Problem to solve =
When you reach the line with "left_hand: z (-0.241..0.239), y" in the data below, begin printing lines exactly, and stop once the line with "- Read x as" has been printed.

Supplied entries =

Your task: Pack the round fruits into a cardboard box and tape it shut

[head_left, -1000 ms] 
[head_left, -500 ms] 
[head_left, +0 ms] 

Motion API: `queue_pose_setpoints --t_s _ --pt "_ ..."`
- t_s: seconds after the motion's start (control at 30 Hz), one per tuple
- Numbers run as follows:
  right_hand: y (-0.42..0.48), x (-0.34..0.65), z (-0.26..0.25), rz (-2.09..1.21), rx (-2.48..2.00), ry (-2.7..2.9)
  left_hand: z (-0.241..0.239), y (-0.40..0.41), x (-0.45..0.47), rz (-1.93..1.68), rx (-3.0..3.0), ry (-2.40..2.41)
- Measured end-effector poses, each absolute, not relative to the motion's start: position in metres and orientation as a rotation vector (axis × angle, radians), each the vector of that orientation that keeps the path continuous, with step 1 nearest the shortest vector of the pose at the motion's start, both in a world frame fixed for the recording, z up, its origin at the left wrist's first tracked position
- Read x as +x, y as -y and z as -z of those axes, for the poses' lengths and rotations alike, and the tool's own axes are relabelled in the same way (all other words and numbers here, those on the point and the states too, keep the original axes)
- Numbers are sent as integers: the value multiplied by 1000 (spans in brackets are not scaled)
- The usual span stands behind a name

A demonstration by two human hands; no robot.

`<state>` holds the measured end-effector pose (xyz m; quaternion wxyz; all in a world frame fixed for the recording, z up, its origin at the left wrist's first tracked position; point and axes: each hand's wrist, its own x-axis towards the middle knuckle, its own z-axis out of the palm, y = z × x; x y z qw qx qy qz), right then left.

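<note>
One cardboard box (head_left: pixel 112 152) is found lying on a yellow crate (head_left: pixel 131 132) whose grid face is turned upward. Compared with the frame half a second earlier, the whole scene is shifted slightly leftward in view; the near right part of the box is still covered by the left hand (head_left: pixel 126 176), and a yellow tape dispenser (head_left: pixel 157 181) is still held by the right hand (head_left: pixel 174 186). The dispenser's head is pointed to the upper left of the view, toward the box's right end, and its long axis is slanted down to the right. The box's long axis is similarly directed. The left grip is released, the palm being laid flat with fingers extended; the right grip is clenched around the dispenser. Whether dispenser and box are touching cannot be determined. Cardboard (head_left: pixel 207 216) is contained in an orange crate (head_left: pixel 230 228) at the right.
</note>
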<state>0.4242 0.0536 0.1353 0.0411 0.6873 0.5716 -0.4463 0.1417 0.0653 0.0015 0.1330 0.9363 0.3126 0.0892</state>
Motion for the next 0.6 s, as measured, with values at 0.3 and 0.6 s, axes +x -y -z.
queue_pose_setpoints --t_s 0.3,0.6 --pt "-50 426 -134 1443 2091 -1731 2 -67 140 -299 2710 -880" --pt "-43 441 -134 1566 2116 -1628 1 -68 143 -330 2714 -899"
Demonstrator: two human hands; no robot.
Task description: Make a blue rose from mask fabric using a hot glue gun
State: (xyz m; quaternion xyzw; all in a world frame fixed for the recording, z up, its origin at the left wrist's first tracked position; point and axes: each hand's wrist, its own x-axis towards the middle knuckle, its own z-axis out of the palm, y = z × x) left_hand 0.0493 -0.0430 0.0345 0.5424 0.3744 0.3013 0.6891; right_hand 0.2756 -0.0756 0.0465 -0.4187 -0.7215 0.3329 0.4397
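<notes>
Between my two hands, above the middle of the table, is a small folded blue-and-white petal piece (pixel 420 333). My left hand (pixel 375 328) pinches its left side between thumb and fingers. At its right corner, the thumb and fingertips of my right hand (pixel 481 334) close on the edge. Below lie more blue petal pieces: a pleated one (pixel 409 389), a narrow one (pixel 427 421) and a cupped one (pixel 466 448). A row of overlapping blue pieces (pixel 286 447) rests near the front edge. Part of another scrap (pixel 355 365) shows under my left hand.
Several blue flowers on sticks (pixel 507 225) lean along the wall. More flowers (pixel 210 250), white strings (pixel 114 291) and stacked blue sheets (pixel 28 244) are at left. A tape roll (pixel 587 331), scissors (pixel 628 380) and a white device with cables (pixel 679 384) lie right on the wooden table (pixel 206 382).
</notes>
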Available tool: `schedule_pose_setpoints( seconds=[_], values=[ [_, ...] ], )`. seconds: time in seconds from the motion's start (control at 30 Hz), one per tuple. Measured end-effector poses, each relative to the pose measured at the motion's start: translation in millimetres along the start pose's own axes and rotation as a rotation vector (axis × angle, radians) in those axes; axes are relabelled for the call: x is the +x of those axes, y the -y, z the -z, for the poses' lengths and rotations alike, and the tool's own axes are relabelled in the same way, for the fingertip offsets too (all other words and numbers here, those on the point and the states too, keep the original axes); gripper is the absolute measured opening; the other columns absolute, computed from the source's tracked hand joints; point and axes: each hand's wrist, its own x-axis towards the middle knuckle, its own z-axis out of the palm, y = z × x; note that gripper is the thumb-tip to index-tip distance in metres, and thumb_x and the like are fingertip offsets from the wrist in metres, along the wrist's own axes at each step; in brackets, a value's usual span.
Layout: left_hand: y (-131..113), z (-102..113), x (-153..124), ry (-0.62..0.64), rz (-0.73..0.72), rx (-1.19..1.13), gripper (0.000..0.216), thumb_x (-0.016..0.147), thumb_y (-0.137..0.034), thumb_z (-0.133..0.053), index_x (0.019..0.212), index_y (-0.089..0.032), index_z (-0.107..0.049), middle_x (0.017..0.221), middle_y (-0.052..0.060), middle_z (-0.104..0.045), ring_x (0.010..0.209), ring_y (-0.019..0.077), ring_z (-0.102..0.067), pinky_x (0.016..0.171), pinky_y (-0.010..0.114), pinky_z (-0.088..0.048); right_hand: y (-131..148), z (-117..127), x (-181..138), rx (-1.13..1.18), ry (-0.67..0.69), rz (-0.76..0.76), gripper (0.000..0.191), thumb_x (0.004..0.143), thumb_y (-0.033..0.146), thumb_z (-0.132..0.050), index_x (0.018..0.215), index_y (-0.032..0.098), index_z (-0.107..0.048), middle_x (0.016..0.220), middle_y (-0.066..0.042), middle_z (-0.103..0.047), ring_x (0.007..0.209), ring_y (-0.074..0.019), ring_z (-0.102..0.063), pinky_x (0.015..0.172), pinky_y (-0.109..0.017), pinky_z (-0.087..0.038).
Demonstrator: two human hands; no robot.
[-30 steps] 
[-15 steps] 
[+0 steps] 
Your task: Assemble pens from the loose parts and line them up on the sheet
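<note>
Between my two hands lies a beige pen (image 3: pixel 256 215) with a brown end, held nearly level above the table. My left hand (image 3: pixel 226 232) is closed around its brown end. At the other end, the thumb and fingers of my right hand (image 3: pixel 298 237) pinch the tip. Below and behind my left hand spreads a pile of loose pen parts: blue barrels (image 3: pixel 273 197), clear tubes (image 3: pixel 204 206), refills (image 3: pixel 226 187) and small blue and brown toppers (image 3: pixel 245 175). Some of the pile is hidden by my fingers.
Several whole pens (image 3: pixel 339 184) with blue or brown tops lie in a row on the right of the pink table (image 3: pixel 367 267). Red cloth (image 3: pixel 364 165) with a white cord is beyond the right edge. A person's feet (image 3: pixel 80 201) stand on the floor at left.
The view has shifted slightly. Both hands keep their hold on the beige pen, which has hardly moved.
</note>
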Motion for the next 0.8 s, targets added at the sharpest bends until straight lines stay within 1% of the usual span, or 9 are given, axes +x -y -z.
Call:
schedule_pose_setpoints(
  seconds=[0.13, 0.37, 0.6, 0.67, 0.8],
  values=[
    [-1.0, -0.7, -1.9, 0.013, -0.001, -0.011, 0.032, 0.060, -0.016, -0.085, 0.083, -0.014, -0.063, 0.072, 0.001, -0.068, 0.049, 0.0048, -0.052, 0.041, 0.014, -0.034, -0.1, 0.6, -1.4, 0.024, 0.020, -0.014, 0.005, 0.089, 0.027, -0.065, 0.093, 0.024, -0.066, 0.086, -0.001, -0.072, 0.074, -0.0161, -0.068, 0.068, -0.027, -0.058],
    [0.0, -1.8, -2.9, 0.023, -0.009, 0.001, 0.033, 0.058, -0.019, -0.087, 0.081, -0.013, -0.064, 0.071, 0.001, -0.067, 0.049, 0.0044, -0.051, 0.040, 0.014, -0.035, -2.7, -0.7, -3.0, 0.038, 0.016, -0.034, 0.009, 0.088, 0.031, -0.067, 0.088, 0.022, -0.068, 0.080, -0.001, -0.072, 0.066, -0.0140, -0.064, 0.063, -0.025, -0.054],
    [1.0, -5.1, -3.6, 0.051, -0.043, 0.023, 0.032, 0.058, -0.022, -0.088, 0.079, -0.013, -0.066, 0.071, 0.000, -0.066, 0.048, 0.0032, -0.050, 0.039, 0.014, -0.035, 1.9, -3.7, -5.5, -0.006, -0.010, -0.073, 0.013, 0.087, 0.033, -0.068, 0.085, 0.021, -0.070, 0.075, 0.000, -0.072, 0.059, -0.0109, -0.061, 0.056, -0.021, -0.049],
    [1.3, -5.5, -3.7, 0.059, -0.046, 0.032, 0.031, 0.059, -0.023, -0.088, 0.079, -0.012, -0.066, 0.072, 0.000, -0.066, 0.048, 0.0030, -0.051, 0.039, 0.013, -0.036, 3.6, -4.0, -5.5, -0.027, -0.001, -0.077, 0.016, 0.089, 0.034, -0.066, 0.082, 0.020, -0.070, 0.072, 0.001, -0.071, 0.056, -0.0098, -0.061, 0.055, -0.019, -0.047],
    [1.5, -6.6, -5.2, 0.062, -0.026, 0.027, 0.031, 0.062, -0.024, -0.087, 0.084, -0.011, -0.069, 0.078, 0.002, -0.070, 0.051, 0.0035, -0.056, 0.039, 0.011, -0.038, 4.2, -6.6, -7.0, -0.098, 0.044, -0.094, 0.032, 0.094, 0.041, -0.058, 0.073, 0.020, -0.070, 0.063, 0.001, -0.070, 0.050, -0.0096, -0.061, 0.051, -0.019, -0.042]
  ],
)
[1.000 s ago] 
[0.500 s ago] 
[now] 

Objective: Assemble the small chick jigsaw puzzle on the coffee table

Answer box =
  left_hand: z (-0.241..0.239), y (-0.40..0.41), x (-0.45..0.47), rz (-1.93..1.68), rx (-3.0..3.0), ry (-2.40..2.41)
- Measured end-effector poses, each absolute, not relative to the motion's start: position in metres and orientation as a rotation vector (axis × angle, radians), each the vector of that orientation that keeps the path continuous, with step 1 nearest the shortest vector of the pose at the motion's start, both in a world frame fixed for the recording, z up, its origin at the left wrist's first tracked position
- Read x as +x, y as -y and z as -z of those axes, for the poses' lengths and rotations alike, and the tool's own axes are relabelled in the same way (all other words and numbers here, those on the point and the states too, keep the original axes)

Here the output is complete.